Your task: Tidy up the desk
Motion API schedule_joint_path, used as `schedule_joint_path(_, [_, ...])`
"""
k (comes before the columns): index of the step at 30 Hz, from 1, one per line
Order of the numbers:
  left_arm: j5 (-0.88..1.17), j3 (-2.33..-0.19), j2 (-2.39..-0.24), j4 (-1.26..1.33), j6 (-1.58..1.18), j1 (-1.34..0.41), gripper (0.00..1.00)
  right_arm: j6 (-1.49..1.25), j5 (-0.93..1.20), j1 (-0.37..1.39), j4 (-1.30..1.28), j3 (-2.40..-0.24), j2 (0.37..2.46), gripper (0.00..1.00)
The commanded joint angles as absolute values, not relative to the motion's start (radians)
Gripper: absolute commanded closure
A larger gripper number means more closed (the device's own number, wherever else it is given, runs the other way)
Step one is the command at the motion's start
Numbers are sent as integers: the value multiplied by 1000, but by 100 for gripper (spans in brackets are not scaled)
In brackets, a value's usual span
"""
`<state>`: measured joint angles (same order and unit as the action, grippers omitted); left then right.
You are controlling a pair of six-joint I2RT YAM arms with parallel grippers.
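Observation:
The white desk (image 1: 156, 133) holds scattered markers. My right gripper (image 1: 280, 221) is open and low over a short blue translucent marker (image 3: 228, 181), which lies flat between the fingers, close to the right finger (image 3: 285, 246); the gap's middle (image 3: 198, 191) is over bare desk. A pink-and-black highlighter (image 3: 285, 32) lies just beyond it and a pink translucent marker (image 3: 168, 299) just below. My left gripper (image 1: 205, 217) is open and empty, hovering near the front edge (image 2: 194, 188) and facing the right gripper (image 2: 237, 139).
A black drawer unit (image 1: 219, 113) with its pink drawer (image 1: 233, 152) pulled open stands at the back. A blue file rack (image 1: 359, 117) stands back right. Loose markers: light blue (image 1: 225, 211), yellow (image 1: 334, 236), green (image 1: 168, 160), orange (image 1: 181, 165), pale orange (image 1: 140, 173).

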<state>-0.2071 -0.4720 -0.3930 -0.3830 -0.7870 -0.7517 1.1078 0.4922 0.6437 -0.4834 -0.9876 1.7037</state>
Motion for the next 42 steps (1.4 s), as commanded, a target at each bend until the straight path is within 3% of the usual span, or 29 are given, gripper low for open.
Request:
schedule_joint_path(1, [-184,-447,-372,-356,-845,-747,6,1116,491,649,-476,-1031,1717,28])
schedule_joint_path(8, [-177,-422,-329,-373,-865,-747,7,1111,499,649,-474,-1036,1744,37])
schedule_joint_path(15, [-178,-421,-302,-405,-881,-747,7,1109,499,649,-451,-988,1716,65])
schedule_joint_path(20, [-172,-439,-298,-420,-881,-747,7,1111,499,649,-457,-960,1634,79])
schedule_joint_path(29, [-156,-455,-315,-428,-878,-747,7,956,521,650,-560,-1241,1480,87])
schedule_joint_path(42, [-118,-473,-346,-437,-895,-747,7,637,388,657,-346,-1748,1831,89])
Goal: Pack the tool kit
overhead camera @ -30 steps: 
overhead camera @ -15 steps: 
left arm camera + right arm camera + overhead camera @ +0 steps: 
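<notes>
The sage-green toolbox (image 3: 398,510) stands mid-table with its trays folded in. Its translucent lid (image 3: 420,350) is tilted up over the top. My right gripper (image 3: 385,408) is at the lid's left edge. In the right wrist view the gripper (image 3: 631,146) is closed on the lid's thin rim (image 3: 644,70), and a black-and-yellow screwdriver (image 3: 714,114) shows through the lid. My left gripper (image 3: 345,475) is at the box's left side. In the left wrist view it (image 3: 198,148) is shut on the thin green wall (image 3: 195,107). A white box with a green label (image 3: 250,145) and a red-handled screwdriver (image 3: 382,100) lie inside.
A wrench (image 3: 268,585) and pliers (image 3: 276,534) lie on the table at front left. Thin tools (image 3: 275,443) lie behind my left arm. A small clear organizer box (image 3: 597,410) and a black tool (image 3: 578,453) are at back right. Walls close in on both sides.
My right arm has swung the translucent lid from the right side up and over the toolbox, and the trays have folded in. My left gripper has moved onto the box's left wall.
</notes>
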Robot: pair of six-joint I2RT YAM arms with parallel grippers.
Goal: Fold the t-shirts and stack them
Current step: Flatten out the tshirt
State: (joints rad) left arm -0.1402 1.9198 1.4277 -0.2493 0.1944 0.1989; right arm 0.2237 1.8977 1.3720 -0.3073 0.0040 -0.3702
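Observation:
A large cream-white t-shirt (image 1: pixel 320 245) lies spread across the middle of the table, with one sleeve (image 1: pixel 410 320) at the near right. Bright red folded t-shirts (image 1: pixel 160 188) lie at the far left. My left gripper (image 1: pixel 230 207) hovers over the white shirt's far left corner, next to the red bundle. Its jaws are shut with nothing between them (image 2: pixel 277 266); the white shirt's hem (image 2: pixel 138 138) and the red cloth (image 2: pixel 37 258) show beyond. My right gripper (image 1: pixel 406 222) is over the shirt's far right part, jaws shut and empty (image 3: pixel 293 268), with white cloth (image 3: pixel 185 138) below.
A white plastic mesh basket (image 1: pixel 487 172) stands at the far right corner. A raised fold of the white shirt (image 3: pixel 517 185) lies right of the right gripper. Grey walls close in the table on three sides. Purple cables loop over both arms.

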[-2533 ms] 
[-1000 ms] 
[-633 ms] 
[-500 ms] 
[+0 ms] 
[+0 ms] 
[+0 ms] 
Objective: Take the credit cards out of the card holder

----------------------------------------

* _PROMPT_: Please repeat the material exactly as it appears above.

* _YOUR RESPONSE_:
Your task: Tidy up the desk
Motion API schedule_joint_path, used as `schedule_joint_path(_, [_, ...])`
"""
k (comes before the columns): index of the step at 30 Hz, from 1, one per line
Order of the numbers:
  left_arm: j5 (-0.88..1.17), j3 (-2.33..-0.19), j2 (-2.39..-0.24), j4 (-1.26..1.33), j6 (-1.58..1.18), j1 (-1.34..0.41), gripper (0.00..1.00)
  right_arm: j6 (-1.49..1.25), j5 (-0.93..1.20), j1 (-0.37..1.39), j4 (-1.30..1.28), j3 (-2.40..-0.24), j2 (0.37..2.46), gripper (0.00..1.00)
The commanded joint angles as absolute values, not relative to the motion's start (radians)
Gripper: absolute commanded closure
A larger gripper number means more closed (the device's own number, wherever else it is given, runs the other way)
Step one is the command at the motion's start
Numbers are sent as integers: the value multiplied by 1000, but by 100 for gripper (spans in brackets are not scaled)
In brackets, a value's usual span
"""
`<state>`: measured joint angles (same order and unit as the action, grippers omitted); left then right.
You are controlling a pair of six-joint I2RT YAM arms with parallel grippers.
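Observation:
The white desk (image 1: 156, 133) holds scattered markers. My right gripper (image 1: 280, 221) is open and low over a short blue translucent marker (image 3: 228, 181), which lies flat between the fingers, close to the right finger (image 3: 285, 246); the gap's middle (image 3: 198, 191) is over bare desk. A pink-and-black highlighter (image 3: 285, 32) lies just beyond it and a pink translucent marker (image 3: 168, 299) just below. My left gripper (image 1: 205, 217) is open and empty, hovering near the front edge (image 2: 194, 188) and facing the right gripper (image 2: 237, 139).
A black drawer unit (image 1: 219, 113) with its pink drawer (image 1: 233, 152) pulled open stands at the back. A blue file rack (image 1: 359, 117) stands back right. Loose markers: light blue (image 1: 225, 211), yellow (image 1: 334, 236), green (image 1: 168, 160), orange (image 1: 181, 165), pale orange (image 1: 140, 173).
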
<state>-0.2071 -0.4720 -0.3930 -0.3830 -0.7870 -0.7517 1.1078 0.4922 0.6437 -0.4834 -0.9876 1.7037</state>
Motion for the next 42 steps (1.4 s), as commanded, a target at each bend until the straight path is within 3% of the usual span, or 29 are given, gripper low for open.
Request:
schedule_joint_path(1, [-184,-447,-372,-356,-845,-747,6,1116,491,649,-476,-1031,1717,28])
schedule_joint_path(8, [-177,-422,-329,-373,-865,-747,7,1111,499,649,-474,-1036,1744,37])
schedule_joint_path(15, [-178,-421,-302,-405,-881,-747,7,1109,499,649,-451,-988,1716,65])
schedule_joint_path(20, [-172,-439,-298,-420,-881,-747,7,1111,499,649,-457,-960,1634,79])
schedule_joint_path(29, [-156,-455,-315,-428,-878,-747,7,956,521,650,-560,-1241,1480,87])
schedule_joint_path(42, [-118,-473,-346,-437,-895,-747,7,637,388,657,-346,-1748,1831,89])
Goal: Pack the tool kit
overhead camera @ -30 steps: 
overhead camera @ -15 steps: 
left arm camera + right arm camera + overhead camera @ +0 steps: 
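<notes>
The sage-green toolbox (image 3: 398,510) stands mid-table with its trays folded in. Its translucent lid (image 3: 420,350) is tilted up over the top. My right gripper (image 3: 385,408) is at the lid's left edge. In the right wrist view the gripper (image 3: 631,146) is closed on the lid's thin rim (image 3: 644,70), and a black-and-yellow screwdriver (image 3: 714,114) shows through the lid. My left gripper (image 3: 345,475) is at the box's left side. In the left wrist view it (image 3: 198,148) is shut on the thin green wall (image 3: 195,107). A white box with a green label (image 3: 250,145) and a red-handled screwdriver (image 3: 382,100) lie inside.
A wrench (image 3: 268,585) and pliers (image 3: 276,534) lie on the table at front left. Thin tools (image 3: 275,443) lie behind my left arm. A small clear organizer box (image 3: 597,410) and a black tool (image 3: 578,453) are at back right. Walls close in on both sides.
My right arm has swung the translucent lid from the right side up and over the toolbox, and the trays have folded in. My left gripper has moved onto the box's left wall.
</notes>
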Robot: pair of six-joint I2RT YAM arms with parallel grippers.
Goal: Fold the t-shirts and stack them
Current step: Flatten out the tshirt
State: (joints rad) left arm -0.1402 1.9198 1.4277 -0.2493 0.1944 0.1989; right arm 0.2237 1.8977 1.3720 -0.3073 0.0040 -0.3702
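Observation:
A large cream-white t-shirt (image 1: pixel 320 245) lies spread across the middle of the table, with one sleeve (image 1: pixel 410 320) at the near right. Bright red folded t-shirts (image 1: pixel 160 188) lie at the far left. My left gripper (image 1: pixel 230 207) hovers over the white shirt's far left corner, next to the red bundle. Its jaws are shut with nothing between them (image 2: pixel 277 266); the white shirt's hem (image 2: pixel 138 138) and the red cloth (image 2: pixel 37 258) show beyond. My right gripper (image 1: pixel 406 222) is over the shirt's far right part, jaws shut and empty (image 3: pixel 293 268), with white cloth (image 3: pixel 185 138) below.
A white plastic mesh basket (image 1: pixel 487 172) stands at the far right corner. A raised fold of the white shirt (image 3: pixel 517 185) lies right of the right gripper. Grey walls close in the table on three sides. Purple cables loop over both arms.
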
[-2533 ms] 
[-1000 ms] 
[-633 ms] 
[-500 ms] 
[+0 ms] 
[+0 ms] 
[+0 ms] 
Objective: Take the credit cards out of the card holder

The required answer is now complete.